Repeat the data exactly as it appears.

_ _ _ _ _

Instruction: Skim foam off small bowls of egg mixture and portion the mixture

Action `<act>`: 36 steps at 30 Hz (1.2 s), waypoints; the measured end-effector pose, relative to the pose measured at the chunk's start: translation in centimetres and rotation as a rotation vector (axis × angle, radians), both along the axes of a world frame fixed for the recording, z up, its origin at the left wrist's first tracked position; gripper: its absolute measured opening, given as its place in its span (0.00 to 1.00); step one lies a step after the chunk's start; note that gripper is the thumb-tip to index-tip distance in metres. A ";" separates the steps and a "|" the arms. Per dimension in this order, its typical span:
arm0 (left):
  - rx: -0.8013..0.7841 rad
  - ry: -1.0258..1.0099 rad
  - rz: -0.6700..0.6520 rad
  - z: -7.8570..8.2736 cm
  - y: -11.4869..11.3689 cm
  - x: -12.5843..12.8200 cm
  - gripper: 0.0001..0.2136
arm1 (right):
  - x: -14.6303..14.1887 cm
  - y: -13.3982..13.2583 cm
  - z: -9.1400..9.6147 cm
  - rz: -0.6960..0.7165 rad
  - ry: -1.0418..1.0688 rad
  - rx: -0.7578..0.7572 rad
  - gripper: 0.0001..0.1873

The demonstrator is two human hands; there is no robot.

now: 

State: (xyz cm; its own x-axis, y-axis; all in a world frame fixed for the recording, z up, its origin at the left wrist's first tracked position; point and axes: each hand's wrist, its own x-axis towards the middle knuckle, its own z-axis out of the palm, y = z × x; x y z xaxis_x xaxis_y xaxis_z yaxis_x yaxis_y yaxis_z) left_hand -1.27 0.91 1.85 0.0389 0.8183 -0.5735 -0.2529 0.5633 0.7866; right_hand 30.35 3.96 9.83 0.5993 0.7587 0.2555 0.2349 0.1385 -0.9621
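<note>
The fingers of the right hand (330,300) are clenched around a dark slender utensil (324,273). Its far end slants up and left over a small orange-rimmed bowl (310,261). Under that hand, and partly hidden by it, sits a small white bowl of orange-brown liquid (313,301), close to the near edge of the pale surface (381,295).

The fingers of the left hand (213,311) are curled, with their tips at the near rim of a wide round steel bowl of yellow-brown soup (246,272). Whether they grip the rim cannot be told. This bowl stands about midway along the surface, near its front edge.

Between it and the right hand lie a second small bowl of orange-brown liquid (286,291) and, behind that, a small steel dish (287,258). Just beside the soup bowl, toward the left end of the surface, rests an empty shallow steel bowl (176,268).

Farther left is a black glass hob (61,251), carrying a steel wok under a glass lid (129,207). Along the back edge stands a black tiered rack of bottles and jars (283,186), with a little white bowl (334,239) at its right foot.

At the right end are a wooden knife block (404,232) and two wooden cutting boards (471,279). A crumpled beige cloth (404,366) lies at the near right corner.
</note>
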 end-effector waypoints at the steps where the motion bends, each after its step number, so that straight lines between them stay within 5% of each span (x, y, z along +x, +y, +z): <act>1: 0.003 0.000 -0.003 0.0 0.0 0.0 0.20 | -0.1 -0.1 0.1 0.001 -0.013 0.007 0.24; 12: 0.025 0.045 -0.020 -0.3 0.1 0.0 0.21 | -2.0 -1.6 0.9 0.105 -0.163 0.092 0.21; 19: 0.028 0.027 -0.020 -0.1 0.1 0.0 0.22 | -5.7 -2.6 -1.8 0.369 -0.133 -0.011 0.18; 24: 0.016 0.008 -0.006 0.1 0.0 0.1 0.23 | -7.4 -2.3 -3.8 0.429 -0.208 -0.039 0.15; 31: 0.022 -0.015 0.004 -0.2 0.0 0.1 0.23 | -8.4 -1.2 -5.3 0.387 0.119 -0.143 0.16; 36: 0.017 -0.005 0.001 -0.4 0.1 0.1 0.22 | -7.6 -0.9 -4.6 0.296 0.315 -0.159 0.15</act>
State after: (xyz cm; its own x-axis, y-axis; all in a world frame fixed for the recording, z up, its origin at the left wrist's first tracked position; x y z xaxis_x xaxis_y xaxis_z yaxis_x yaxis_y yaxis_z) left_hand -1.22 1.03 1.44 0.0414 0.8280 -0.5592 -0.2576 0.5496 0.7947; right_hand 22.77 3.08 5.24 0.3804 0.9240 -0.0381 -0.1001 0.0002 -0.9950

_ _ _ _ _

> _TASK RESULT_
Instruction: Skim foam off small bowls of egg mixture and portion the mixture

Action `<act>`: 36 steps at 30 Hz (1.2 s), waypoints; the measured end-effector pose, relative to the pose measured at the chunk's start: translation in centimetres and rotation as a rotation vector (axis × angle, radians), both along the axes of a world frame fixed for the recording, z up, its origin at the left wrist's first tracked position; gripper: its absolute measured opening, given as its place in its span (0.00 to 1.00); step one lies a step after the chunk's start; note that gripper is the thumb-tip to index-tip distance in metres. A ";" separates the steps and a "|" the arms. Per dimension in this order, its typical span:
arm0 (left):
  - rx: -0.8013..0.7841 rad
  - ry: -1.0258..1.0099 rad
  - rz: -0.6700..0.6520 rad
  - z: -7.8570..8.2736 cm
  - y: -11.4869..11.3689 cm
  - x: -12.5843..12.8200 cm
  - gripper: 0.0001..0.2136
arm1 (right):
  - x: -14.6303..14.1887 cm
  - y: -13.3982..13.2583 cm
  - z: -9.1400..9.6147 cm
  - rz: -0.6960..0.7165 rad
  - ry: -1.0418..1.0688 rad
  - rx: -0.7578..0.7572 rad
  - gripper: 0.0001..0.1873

The demonstrator is two human hands; there is no robot.

now: 

State: (xyz cm; its own x-axis, y-axis; all in a world frame fixed for the recording, z up, its origin at the left wrist's first tracked position; point and axes: each hand's wrist, its own x-axis towards the middle knuckle, its own z-axis out of the palm, y = z × x; x y z xaxis_x xaxis_y xaxis_z yaxis_x yaxis_y yaxis_z) left_hand -1.27 0.91 1.85 0.0389 0.8183 -0.5735 -0.2529 0.5633 0.7866; right_hand 30.35 3.96 9.83 0.5993 0.7587 0.2555 0.2349 0.1385 -0.9621
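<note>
The fingers of the right hand (330,300) are clenched around a dark slender utensil (324,273). Its far end slants up and left over a small orange-rimmed bowl (310,261). Under that hand, and partly hidden by it, sits a small white bowl of orange-brown liquid (313,301), close to the near edge of the pale surface (381,295).

The fingers of the left hand (213,311) are curled, with their tips at the near rim of a wide round steel bowl of yellow-brown soup (246,272). Whether they grip the rim cannot be told. This bowl stands about midway along the surface, near its front edge.

Between it and the right hand lie a second small bowl of orange-brown liquid (286,291) and, behind that, a small steel dish (287,258). Just beside the soup bowl, toward the left end of the surface, rests an empty shallow steel bowl (176,268).

Farther left is a black glass hob (61,251), carrying a steel wok under a glass lid (129,207). Along the back edge stands a black tiered rack of bottles and jars (283,186), with a little white bowl (334,239) at its right foot.

At the right end are a wooden knife block (404,232) and two wooden cutting boards (471,279). A crumpled beige cloth (404,366) lies at the near right corner.
</note>
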 end-effector waypoints at the steps where the motion bends, each after its step number, so that straight lines between them stay within 5% of each span (x, y, z along +x, +y, +z): <act>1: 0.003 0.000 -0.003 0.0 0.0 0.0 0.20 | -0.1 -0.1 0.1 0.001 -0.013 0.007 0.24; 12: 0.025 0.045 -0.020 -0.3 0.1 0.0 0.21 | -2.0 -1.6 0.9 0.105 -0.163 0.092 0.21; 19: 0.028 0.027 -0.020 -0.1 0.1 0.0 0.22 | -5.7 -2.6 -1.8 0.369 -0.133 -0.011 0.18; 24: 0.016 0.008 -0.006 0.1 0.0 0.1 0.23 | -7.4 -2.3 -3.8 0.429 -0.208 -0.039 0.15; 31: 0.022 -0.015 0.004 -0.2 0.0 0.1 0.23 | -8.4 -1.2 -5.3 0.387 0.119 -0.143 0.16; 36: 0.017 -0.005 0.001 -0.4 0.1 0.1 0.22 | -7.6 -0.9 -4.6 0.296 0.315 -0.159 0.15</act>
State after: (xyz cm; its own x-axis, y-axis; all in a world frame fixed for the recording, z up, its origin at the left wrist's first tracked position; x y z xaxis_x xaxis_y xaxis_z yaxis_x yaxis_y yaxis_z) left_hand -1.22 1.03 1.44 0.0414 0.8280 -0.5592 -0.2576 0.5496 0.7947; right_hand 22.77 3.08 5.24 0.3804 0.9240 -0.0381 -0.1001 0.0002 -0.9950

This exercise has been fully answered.